Transcribe the data exactly.

--- Data shown Enclosed Below ---

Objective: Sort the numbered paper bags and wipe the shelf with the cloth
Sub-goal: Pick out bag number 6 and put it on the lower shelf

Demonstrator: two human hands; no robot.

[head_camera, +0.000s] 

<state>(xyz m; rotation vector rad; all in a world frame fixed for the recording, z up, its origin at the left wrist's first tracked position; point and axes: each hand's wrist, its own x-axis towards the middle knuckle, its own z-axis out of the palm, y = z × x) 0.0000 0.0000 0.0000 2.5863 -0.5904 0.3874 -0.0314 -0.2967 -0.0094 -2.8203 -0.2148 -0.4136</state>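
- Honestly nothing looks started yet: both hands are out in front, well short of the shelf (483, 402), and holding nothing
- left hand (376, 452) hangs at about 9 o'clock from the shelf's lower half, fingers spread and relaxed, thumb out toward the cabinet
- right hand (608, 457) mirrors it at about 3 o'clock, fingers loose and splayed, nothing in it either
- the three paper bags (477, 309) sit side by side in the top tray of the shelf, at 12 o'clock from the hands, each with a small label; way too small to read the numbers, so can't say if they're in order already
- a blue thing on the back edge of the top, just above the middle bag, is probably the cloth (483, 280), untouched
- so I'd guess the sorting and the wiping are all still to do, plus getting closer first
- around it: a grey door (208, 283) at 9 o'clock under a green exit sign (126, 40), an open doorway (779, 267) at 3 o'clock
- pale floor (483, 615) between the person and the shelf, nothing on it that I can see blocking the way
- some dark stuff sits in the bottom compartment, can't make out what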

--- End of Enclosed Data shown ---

• Solution to this problem:
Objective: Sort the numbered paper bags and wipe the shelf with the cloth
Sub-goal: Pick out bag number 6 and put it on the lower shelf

Demonstrator: two human hands; no robot.

[head_camera, +0.000s] 

<state>(xyz m; rotation vector rad; all in a world frame fixed for the recording, z up, its origin at the left wrist's first tracked position; point and axes: each hand's wrist, its own x-axis towards the middle knuckle, its own z-axis out of the palm, y = z × x) 0.0000 0.0000 0.0000 2.5863 -0.5904 0.3874 -0.0314 -0.2967 -0.0094 -2.8203 -0.2148 -0.4136</state>
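- Honestly nothing looks started yet: both hands are out in front, well short of the shelf (483, 402), and holding nothing
- left hand (376, 452) hangs at about 9 o'clock from the shelf's lower half, fingers spread and relaxed, thumb out toward the cabinet
- right hand (608, 457) mirrors it at about 3 o'clock, fingers loose and splayed, nothing in it either
- the three paper bags (477, 309) sit side by side in the top tray of the shelf, at 12 o'clock from the hands, each with a small label; way too small to read the numbers, so can't say if they're in order already
- a blue thing on the back edge of the top, just above the middle bag, is probably the cloth (483, 280), untouched
- so I'd guess the sorting and the wiping are all still to do, plus getting closer first
- around it: a grey door (208, 283) at 9 o'clock under a green exit sign (126, 40), an open doorway (779, 267) at 3 o'clock
- pale floor (483, 615) between the person and the shelf, nothing on it that I can see blocking the way
- some dark stuff sits in the bottom compartment, can't make out what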

No part of the exercise remains unanswered.